Parking required but there’s no proposal to build any. The proposal doesn’t include enough parking but the refusal says parking is required. Where will the cars go?
Uniformity. The use being proposed (let’s say it’s a strip club) is far out of line with the adjoining use of an adjacent or nearby property (say, an elementary school)
The zoning (CMX-2) calls for ground-floor commercial but the developer won’t build any. In many cases where single-family residential is not permitted by-right you can torpedo a house on a CMX-2 lot by demanding a storefront go on the ground floor as the zoning requires, and point out any nearby CMX-2 property in the neighborhood that’s being used successfully for that purpose (some other nearby commercial that’s got a storefront). It helps if this project is also on a “neighborhood commercial corridor”.
Now, this won’t guarantee that you’ll defeat a proposal at the Zoning Board of Adjustment–you’ll have to argue and articulate before the ZBA how the property owner can comply with the zoning code and be able to use the property for something. If you present an objection that makes it obvious the property owner can do absolutely nothing in the short-term with the lot, you’ve now proven the developer has a hardship and that’s a strong reason to grant the permits either by the ZBA or if the developer takes it to court–the judge may approve it.

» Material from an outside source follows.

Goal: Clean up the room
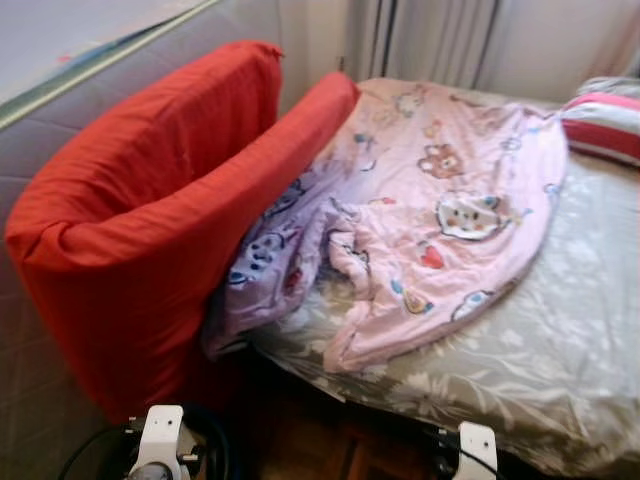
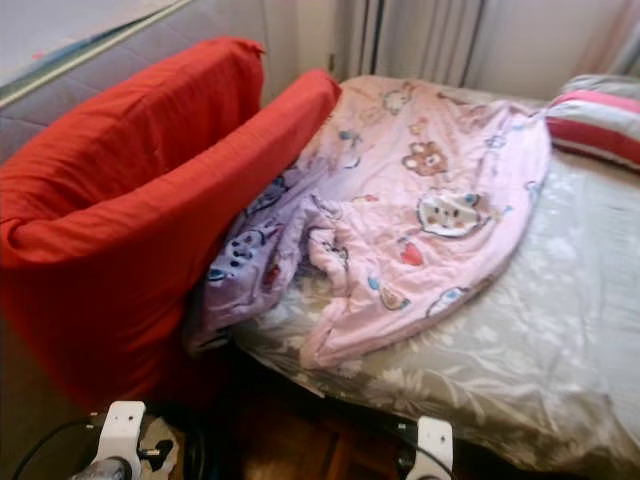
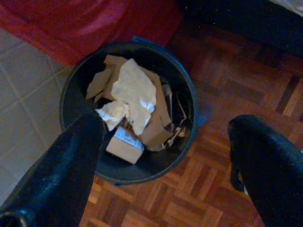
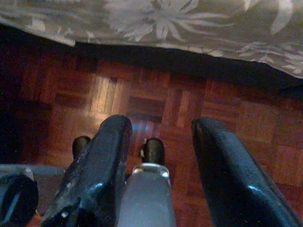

One thing is always certain: if all you have to complain about is your tax bill, you will get nowhere at zoning or with the ZBA.
(BONUS: “We want affordable housing!!!” is the exact same thing as complaining about house prices and it has the same effect as complaining about your assessment+taxes which is a function of real estate value. The ZBA cannot regulate the price of real estate because that’s not in the Zoning Code and the ZBA never votes up/down on any proposal based on what its retail price is going to be.)